## Task goal
The response must reproduce exactly every line of the material below holding the word "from".

## Dataset excerpt
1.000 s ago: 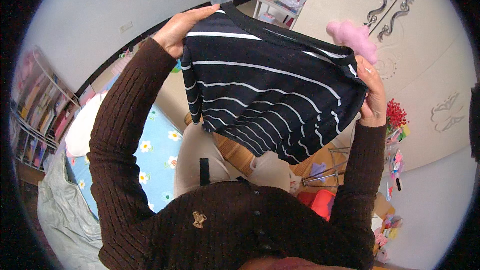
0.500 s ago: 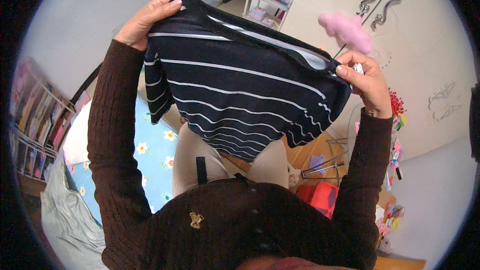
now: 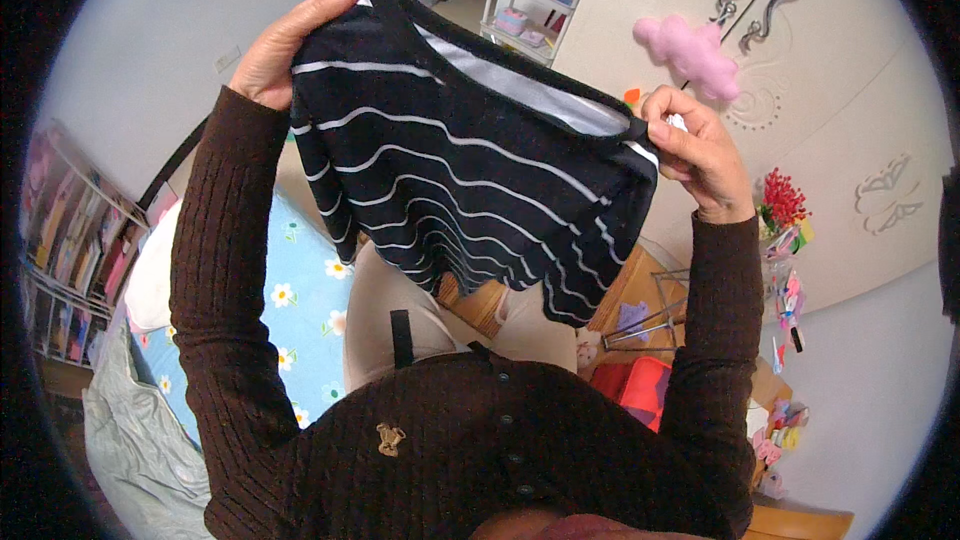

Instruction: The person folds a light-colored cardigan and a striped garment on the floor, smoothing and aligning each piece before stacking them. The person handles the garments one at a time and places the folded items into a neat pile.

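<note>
A black shirt with thin white stripes [image 3: 460,160] hangs in the air in front of my body, its neckline stretched between both hands and the pale inside showing through the opening. At its left shoulder, my left hand [image 3: 300,40] is closed on the fabric, thumb on top. My right hand [image 3: 700,150] pinches the other end of the neckline between thumb and fingers; a bit of white shows at those fingers. The shirt's lower part falls in folds over my light trousers [image 3: 385,310].
To the left is a bed with a blue flowered sheet [image 3: 310,290], beside a shelf of books [image 3: 80,230]. A pale wardrobe [image 3: 840,130] with a pink cloud cushion [image 3: 690,55] stands at the right. Farther back is a white rack [image 3: 530,10]; red boxes [image 3: 640,390] sit low right.
My right hand has moved left, closer to my left hand, so the neckline sags wider. The shirt's body has swung and bunched into deeper folds, its right lower part hanging lower.
</note>
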`<state>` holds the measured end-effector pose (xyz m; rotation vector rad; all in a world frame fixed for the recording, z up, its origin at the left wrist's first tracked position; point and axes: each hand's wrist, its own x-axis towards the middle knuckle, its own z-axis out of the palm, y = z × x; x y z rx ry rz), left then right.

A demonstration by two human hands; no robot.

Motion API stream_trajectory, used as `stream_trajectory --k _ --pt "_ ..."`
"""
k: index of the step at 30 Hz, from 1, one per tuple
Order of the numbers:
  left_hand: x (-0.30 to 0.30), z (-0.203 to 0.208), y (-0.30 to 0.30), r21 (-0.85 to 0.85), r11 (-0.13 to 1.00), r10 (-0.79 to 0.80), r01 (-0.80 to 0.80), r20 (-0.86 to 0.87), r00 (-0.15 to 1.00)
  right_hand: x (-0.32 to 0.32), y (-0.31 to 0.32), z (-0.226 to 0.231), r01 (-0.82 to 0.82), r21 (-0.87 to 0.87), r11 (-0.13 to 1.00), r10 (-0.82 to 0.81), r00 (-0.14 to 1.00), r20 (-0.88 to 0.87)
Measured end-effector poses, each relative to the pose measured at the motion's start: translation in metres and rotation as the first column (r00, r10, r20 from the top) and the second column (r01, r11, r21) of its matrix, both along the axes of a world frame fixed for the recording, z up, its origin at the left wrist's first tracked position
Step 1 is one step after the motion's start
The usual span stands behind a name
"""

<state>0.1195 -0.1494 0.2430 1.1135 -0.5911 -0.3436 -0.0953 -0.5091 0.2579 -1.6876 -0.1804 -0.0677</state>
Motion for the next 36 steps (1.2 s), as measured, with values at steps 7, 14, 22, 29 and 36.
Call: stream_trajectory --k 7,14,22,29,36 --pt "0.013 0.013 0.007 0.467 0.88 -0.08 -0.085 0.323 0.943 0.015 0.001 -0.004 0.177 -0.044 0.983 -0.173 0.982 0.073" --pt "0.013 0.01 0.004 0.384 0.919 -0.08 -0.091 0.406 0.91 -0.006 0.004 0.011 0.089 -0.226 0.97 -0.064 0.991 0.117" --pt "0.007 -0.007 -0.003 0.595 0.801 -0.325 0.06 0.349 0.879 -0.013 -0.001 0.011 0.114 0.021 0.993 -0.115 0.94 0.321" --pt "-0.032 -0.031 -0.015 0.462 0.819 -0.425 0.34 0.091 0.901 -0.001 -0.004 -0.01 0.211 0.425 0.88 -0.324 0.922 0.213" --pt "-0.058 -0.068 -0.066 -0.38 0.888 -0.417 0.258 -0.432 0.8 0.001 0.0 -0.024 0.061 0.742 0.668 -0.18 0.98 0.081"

## Reply to the task
k: index of the step at 30 Hz, from 1, one per tuple
Measured end-effector poses, each relative to the pose measured at the motion's start: translation in metres and rotation as the first column (r00, r10, r20 from the top) and the second column (r01, r11, r21) of its matrix, both along the axes of a world frame fixed for the recording, z up, its origin at the left wrist's first tracked position

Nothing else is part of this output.